ACTIVITY: Your task is to print all of the data word for word.

COLLECTED DATA:
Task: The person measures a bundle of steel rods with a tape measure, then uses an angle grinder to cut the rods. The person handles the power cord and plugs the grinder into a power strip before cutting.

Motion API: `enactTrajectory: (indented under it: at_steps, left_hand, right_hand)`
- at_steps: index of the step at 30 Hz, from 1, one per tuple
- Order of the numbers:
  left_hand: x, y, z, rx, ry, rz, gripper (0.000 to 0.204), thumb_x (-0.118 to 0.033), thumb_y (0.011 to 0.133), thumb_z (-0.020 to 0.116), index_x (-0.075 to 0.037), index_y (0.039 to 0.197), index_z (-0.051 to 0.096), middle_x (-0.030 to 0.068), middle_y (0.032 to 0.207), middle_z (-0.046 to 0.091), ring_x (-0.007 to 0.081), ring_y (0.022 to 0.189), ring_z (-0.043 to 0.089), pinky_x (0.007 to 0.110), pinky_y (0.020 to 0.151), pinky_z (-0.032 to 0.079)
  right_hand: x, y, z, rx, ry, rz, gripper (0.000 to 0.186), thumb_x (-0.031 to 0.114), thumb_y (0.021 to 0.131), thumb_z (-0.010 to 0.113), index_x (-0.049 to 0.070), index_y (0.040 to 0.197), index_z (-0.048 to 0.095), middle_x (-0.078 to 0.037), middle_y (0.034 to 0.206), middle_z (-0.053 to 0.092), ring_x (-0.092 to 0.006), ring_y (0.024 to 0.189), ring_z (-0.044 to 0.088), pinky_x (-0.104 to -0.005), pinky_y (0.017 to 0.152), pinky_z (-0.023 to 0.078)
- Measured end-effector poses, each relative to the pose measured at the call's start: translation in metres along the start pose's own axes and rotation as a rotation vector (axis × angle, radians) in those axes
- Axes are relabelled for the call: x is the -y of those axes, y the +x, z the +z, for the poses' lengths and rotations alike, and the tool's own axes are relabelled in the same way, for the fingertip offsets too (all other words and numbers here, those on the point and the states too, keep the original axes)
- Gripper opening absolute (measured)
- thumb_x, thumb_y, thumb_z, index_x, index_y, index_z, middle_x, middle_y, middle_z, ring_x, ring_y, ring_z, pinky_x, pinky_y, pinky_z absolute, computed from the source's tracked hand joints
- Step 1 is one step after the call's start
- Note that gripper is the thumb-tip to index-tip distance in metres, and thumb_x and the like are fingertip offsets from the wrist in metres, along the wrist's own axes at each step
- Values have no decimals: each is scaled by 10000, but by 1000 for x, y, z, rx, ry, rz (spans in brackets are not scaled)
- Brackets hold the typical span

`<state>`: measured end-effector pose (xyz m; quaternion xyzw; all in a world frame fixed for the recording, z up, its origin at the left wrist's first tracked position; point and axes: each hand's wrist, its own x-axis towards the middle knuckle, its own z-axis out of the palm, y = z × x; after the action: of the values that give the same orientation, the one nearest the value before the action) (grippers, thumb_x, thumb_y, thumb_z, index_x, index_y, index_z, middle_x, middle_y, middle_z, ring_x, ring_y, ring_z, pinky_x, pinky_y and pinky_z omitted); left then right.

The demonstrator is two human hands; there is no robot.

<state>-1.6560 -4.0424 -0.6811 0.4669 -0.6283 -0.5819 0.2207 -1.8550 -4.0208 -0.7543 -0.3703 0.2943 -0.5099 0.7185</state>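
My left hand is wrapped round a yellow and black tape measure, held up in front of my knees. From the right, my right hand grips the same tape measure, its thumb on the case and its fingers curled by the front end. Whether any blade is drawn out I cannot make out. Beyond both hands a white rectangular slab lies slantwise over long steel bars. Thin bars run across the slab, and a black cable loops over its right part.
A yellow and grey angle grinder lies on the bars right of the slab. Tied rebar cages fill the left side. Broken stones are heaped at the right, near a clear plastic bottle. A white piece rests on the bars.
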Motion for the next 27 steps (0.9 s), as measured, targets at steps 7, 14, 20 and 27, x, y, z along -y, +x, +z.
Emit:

ANSWER SPACE:
Task: The person measures a bundle of steel rods with a tape measure, then uses an angle grinder to cut the rods. The person handles the power cord and plugs the grinder into a power strip before cutting.

Motion API: `enactTrajectory: (indented under it: at_steps, left_hand, right_hand)`
- at_steps: index of the step at 30 Hz, from 1, one per tuple
- Order of the numbers:
  left_hand: x, y, z, rx, ry, rz, gripper (0.000 to 0.204), thumb_x (-0.118 to 0.033), thumb_y (0.011 to 0.133), thumb_z (-0.020 to 0.116), index_x (-0.075 to 0.037), index_y (0.039 to 0.197), index_z (-0.051 to 0.096), middle_x (-0.030 to 0.068), middle_y (0.032 to 0.207), middle_z (-0.046 to 0.091), ring_x (-0.007 to 0.081), ring_y (0.022 to 0.189), ring_z (-0.043 to 0.089), pinky_x (0.007 to 0.110), pinky_y (0.020 to 0.151), pinky_z (-0.032 to 0.079)
  right_hand: x, y, z, rx, ry, rz, gripper (0.000 to 0.186), thumb_x (-0.031 to 0.114), thumb_y (0.021 to 0.131), thumb_z (-0.010 to 0.113), index_x (-0.049 to 0.070), index_y (0.040 to 0.197), index_z (-0.048 to 0.095), middle_x (-0.078 to 0.037), middle_y (0.034 to 0.206), middle_z (-0.053 to 0.092), ring_x (-0.092 to 0.006), ring_y (0.024 to 0.189), ring_z (-0.044 to 0.088), pinky_x (-0.104 to -0.005), pinky_y (0.017 to 0.152), pinky_z (-0.023 to 0.078)
- Measured end-effector poses, each relative to the pose measured at the call's start: translation in metres along the start pose's own axes and rotation as a rotation vector (axis × angle, radians) in those axes
- Axes are relabelled for the call: x is the -y of those axes, y the +x, z the +z, for the poses' lengths and rotations alike, and the tool's own axes are relabelled in the same way, for the fingertip offsets too (all other words and numbers here, those on the point and the states too, keep the original axes)
- Gripper opening absolute (measured)
- thumb_x, thumb_y, thumb_z, index_x, index_y, index_z, middle_x, middle_y, middle_z, ring_x, ring_y, ring_z, pinky_x, pinky_y, pinky_z absolute, computed from the source's tracked hand joints
- Step 1 is one step after the call's start
- Note that gripper is the thumb-tip to index-tip distance in metres, and thumb_x and the like are fingertip offsets from the wrist in metres, along the wrist's own axes at each step
- Values have no decimals: each is scaled by 10000, but by 1000 for x, y, z, rx, ry, rz (spans in brackets are not scaled)
- Brackets hold the typical span

`<state>`: measured end-effector pose (xyz m; quaternion xyzw; all in a world frame fixed for the recording, z up, its origin at the left wrist's first tracked position; point and axes: each hand's wrist, its own x-axis towards the middle knuckle, its own z-axis out of the palm, y = z × x; after the action: of the values that give the same orientation, the one nearest the value before the action) (grippers, thumb_x, thumb_y, thumb_z, index_x, index_y, index_z, middle_x, middle_y, middle_z, ring_x, ring_y, ring_z, pinky_x, pinky_y and pinky_z omitted); left then right.

The demonstrator is two human hands; there is no robot.

<state>-1.6560 -4.0424 -0.6811 0.4669 -0.6283 -0.5819 0.2207 -1.8550 -4.0208 -0.7543 -0.3703 0.2943 -0.5099 0.7185</state>
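My left hand is wrapped round a yellow and black tape measure, held up in front of my knees. From the right, my right hand grips the same tape measure, its thumb on the case and its fingers curled by the front end. Whether any blade is drawn out I cannot make out. Beyond both hands a white rectangular slab lies slantwise over long steel bars. Thin bars run across the slab, and a black cable loops over its right part.
A yellow and grey angle grinder lies on the bars right of the slab. Tied rebar cages fill the left side. Broken stones are heaped at the right, near a clear plastic bottle. A white piece rests on the bars.
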Motion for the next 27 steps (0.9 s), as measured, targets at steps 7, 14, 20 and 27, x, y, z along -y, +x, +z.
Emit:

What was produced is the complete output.